In order to begin an MD simulation, you should have a structure that has been reasonably well minimized under the exact same conditions as you are planning to use for the dynamics. This means that the non-bonded set-up (including Ewald) and periodic boundary conditions should be exactly the same. However, in many cases it is undesirable to minimize the structure too much, as it may deform in an undesirable manner. Please see the Minimization page for more details.
If there are problems with the way that the model was built, they will likely manifest themselves in the dynamics run. In many cases, the potential energy of the system will explode to unrealistic levels. In other cases, the structure will twist into physically impossible conformations. You should keep an eye on the energy and position of your system during dynamics to make sure that this does not happen. Visualizing the MD trajectory is highly recommended as a check for possible problems. Also, pay careful attention to the warnings CHARMM prints out and resist the temptation to disable ECHECK (or set it to an unreasonably high value). Exceeding the energy change tolerance (ECHECK) and deviations in SHAKE can indicate model building errors or an incorrect dynamics set-up.
It is usually necessary to heat and equilibrate a structure at the desired temperature after minimization. This topic is discussed further below. For finicky structures, it might be necessary to begin the equilibration at a shorter time step (e.g. 0.5 fs instead of 1 fs) to keep within the energy change tolerance. It may also be desirable in certain circumstances to restrain the structure during heating in order to prevent it from deviating too far from the minimized structure. However, it is generally not a good idea to fix atoms in place (using cons fix) during any type of dynamics. CHARMMing fixes atoms whose parameters were estimated via GENRTF, but this is not a good idea for real production dynamics (atoms without "real" parameters should either be deleted or real parameters generated for them using, for example, the CHARMM General Force Field).
Choosing an ensemble
As mentioned above, one of the purposes of running molecular dynamics is to sample a collection of structures so as to be able to make a valid statistical argument about the system of interest. CHARMM supports several different types of ensembles which you can sample from. A comparison of these ensembles is beyond the scope of this tutorial; consult your favorite statistical mechanics textbook for more details!

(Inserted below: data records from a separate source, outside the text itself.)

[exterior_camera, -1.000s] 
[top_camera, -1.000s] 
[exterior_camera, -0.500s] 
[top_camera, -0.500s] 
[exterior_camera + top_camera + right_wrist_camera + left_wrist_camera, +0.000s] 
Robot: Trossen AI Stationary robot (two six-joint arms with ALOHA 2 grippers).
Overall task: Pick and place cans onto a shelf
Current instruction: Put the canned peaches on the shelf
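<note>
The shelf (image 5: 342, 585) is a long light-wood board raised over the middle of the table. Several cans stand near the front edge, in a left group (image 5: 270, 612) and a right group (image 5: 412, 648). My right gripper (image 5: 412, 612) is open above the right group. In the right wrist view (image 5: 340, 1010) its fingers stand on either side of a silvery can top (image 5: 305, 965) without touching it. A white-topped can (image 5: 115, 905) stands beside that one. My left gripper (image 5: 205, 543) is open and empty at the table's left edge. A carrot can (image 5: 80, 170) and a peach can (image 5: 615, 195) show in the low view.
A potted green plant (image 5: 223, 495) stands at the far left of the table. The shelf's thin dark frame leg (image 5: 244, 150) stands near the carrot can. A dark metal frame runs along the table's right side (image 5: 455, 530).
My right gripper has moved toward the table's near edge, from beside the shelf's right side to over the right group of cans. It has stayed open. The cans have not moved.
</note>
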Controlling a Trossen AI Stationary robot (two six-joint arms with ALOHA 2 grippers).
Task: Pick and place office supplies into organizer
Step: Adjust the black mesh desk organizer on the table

The main types of ensembles used are:
- Canonical (NVT): In this ensemble, number of particles (N), volume (V), and temperature (T) are held constant.
- Microcanonical (NVE): This ensemble holds number of particles, volume, and total energy (E) constant.
- Isothermic-isobaric (NPT): For this ensemble number of particles, pressure (P), and temperature are constant.
CHARMM has several temperature and pressure control mechanisms which are discussed below. After initial thermal equilibration, an NVE ensemble can be simulated by disabling any further heating (setting IHTFRQ and IEQFRQ to 0). This is discussed in further detail below.
A note about the DYNAmics command
Molecular dynamics simulations in CHARMM are run via the DYNAmics command. This command takes a lot of options, and for that reason the first six characters of each subcommand name are significant (as opposed to the first four elsewhere in CHARMM). All of the key words listed on this page of the tutorial are options to the dynamics command. Some of the more important options that will be used in almost every MD run are:
- NSTEP <integer>: specifies the number of steps to be run
- TIMESTep <real>: The time step in picoseconds, 0.001 is 1 fs.
- NPRINT <integer>: specifies the frequency at which the energy should be printed out, e.g. NPRINT 100 prints the energy every one hundred steps.
- NSAVC <integer>: frequency to write the coordinates to a trajectory file
- IUNCRD <integer>: Unit number of the coordinate trajectory file (must by opened before DYNAmics are invoked)
- NTRFRQ <integer>: Number of steps to check for and cancel external translation and rotation forces
A complete dynamics set-up might look like:
! open the trajectory file open unit 50 write unform name trajectory.trj ! IHTFRQ & IEQFRQ are, by default 0, so since ! we don't set them here, this runs with the ! NVE ensemble dyna leap start nstep 1000000 timestep 0.001 - nprint 1000 nsavc 50 iuncrd 50 ntrfrq 5000
Note: it is not usually correct to run NVE dynamics without prior heating and equilibration (discussed below); this example merely shows the correct way to invoke the dynamics command,
This will run 1 ns of molecular dynamics, saving a coordinate trajectory frame to a file called trajectory.trj every 50 steps (0.05 picoseconds). It is also possible to save the energy, temperature, and velocities to a trajectory, but this is less used in practice. We will talk much more about trajectory files and what to do with them once you have them as the tutorial progresses. The only option that you have not seen here is START, which tells CHARMM to start a new run (as opposed to continuing an old run). We'll talk about restarting molecular dynamics simulations below.
DYNAmics, like other CHARMM commands, will use the previously established non-bond configuration unless these are over-ridden in the DYNAmics command itself. The recommended practice is to set up your non-bond options in advanced so as not to clutter up the DYNA command (it has enough options already!).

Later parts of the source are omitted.